Впрочем, Жук тут же спохватился и подосадовал на себя: ведь Димка — еще мальчишка, просто избалованный мальчишка, а он против него такие обвинения выдвигает!
Жук сплюнул, растер плевок сбитой подметкой сапога и натянул на самые глаза кепку — солнце жгло немилосердно.
Они спустились с сопки, вышли на тропинку и зашагали к стану.
— Слушай, Дима… — неожиданно сказал Жук. — Ну вот ответь мне: зачем ты взял без спроса ружье Сизова и испортил ему столько патронов? Или ты считаешь, что это хорошо?
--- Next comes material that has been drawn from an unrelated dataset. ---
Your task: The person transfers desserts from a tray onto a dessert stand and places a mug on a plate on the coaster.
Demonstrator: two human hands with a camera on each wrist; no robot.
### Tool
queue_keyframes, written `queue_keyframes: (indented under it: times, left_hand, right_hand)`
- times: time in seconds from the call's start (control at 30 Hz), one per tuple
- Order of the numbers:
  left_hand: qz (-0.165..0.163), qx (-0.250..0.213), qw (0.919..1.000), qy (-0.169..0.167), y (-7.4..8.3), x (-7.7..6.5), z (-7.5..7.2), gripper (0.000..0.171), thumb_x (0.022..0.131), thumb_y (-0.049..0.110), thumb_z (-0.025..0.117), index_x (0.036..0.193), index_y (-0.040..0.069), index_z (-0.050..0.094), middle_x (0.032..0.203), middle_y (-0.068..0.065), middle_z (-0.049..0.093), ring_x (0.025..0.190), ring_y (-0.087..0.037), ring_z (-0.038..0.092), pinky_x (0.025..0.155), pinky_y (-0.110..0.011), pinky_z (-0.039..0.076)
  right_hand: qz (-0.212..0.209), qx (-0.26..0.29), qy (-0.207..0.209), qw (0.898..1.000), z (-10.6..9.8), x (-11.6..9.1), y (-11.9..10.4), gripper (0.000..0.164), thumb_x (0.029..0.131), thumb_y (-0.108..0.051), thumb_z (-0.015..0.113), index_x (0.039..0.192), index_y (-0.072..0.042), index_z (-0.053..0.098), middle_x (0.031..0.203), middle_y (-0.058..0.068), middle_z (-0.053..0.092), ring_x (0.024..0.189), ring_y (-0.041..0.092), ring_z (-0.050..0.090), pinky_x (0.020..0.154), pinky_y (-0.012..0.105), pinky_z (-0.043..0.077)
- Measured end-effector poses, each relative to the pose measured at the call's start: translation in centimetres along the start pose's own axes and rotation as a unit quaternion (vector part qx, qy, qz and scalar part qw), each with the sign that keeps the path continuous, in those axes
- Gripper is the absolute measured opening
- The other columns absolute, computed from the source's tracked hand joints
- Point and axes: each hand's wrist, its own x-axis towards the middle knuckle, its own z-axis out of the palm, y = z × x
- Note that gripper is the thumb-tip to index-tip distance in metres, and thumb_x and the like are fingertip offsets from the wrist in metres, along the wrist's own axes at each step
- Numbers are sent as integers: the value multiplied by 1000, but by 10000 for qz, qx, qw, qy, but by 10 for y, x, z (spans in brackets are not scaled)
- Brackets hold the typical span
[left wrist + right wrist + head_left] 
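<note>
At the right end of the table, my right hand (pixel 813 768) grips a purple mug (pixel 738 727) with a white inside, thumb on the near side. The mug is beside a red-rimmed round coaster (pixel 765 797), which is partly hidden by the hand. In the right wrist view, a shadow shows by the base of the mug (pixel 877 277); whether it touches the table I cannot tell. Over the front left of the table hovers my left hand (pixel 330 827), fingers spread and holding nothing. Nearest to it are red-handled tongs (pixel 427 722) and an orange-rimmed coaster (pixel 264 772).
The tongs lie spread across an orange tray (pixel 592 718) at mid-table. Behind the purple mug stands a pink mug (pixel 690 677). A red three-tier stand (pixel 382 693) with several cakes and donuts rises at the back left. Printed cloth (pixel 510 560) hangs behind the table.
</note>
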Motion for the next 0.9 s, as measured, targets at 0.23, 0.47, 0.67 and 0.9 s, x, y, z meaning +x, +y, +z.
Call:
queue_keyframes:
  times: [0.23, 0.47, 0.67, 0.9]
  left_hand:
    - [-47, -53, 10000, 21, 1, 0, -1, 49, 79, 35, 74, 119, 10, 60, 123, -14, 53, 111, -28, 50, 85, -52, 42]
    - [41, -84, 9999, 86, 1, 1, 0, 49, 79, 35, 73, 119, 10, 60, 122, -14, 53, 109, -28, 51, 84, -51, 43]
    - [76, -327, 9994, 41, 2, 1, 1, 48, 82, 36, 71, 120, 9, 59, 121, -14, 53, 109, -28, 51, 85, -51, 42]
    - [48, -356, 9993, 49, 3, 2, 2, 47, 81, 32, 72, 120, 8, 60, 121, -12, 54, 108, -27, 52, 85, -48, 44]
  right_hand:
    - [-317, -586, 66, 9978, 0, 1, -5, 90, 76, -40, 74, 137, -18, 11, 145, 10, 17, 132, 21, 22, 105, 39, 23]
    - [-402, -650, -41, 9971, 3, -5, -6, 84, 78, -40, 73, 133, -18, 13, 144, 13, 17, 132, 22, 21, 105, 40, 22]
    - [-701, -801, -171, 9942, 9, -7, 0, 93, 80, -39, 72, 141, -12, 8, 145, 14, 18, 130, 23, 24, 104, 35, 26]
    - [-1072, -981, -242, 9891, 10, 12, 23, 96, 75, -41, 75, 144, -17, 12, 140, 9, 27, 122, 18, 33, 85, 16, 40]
И не успел Жук это сказать, как понял, что говорит не то. Не то и не так. Все получается назидательно, скучно и как-то фальшиво. А надо сказать по-другому, просто и ненавязчиво. Но как? И Жук впервые подумал, что, если б он пошел по педагогической стезе, он был бы совершенно бездарным учителем. Пожалуй, нет более ответственной и тонкой работы, чем работа учителя. Нужно быть большим умницей и просто славным человеком, чтоб ребята полюбили тебя. И Жук думал обо всем этом очень сложно и правильно, но голос его, хрипловатый и уверенный, звучал где-то рядом с грубоватой прямолинейностью и назидательностью.
— Ты считаешь, что это хорошо?
— Я ничего не считаю, — замкнуто ответил Димка.
— Зачем же ты взял ружье?
— А что ему жалко, что ли? Он даже мяч сам предложил.
— И ты, значит, решил злоупотреблять добротой? Все люди здесь тебя любят, хотят, чтобы тебе было хорошо, а ты им, выходит, пакостничаешь? А зачем ты стрелял в бак и кружку? И разве трудно было выкопать ровик?